The Tertiary marginal marine clastics reservoirs offshore Nigeria have traditionally been treated as well-characterized for formation evaluation; however, reservoir distribution and quality could be quite variable due to the heterogeneities that went unnoticed. Reservoir sands in the study area are structurally controlled and depositionally complex due to various sub- environments architectural elements contributing to the pay zone. Different sands are analyzed with advanced wireline measurements of tri-axial induction resistivity, nuclear magnetic resonance and dielectric dispersion, in the background of geological understanding developed in nearby wells with borehole images. We also describe the new understanding of reservoir rock quality and producibility in a field where easterly dipping massive sand units are juxtaposed with thinly- bedded shaly sand units in a composite interplay of depositional processes.

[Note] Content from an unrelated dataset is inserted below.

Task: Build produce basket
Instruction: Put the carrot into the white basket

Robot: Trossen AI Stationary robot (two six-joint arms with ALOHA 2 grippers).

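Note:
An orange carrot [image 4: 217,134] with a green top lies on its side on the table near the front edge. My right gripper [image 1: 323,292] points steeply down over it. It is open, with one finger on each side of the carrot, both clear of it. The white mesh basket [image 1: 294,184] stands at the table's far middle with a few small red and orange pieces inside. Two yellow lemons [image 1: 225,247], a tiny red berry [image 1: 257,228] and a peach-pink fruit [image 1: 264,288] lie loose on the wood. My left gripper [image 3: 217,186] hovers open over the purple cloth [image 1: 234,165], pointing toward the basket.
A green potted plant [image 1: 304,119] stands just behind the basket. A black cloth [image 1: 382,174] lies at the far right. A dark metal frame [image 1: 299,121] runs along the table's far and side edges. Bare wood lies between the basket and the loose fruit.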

The data are interpreted taking into account that both the sands and the intermingled shales are anisotropic. Thinly bedded reservoirs, which had been previously overlooked, are discovered and added to the reserves estimate. By reviewing magnetic resonance fluid maps recorded at different and deeper depths of investigation, the radial distribution of fluids is mapped in both massive sandstone and thinly laminated sections.

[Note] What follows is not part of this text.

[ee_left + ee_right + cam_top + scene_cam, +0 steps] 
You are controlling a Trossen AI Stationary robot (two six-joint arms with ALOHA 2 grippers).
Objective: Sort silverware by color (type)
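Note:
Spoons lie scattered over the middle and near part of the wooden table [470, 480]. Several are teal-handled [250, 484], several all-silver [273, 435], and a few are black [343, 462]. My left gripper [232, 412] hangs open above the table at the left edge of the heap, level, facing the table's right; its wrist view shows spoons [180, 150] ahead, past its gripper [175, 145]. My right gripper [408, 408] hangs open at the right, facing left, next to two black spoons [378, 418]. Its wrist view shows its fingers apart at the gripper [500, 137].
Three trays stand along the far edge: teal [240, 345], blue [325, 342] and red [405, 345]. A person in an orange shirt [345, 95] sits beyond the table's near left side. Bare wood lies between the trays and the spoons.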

The data are further analyzed to characterize a set of innovative producibility indicators derived from the logging data. These include: invasion profile, high resolution volumetric analysis using sand and shale definition from image logs, irreducible water analysis and movable fractions from dielectric dispersion, and magnetic resonance T1, T2 and Diffusion measurements.
Different sand units are studied with these indicators, and heterogeneity is captured and addressed to resolve for more precise reservoir summation. Comparison with well test results validates the improvements in reservoir description from multiple high resolution logging measurements (at early stage of reservoir development) into reservoir models.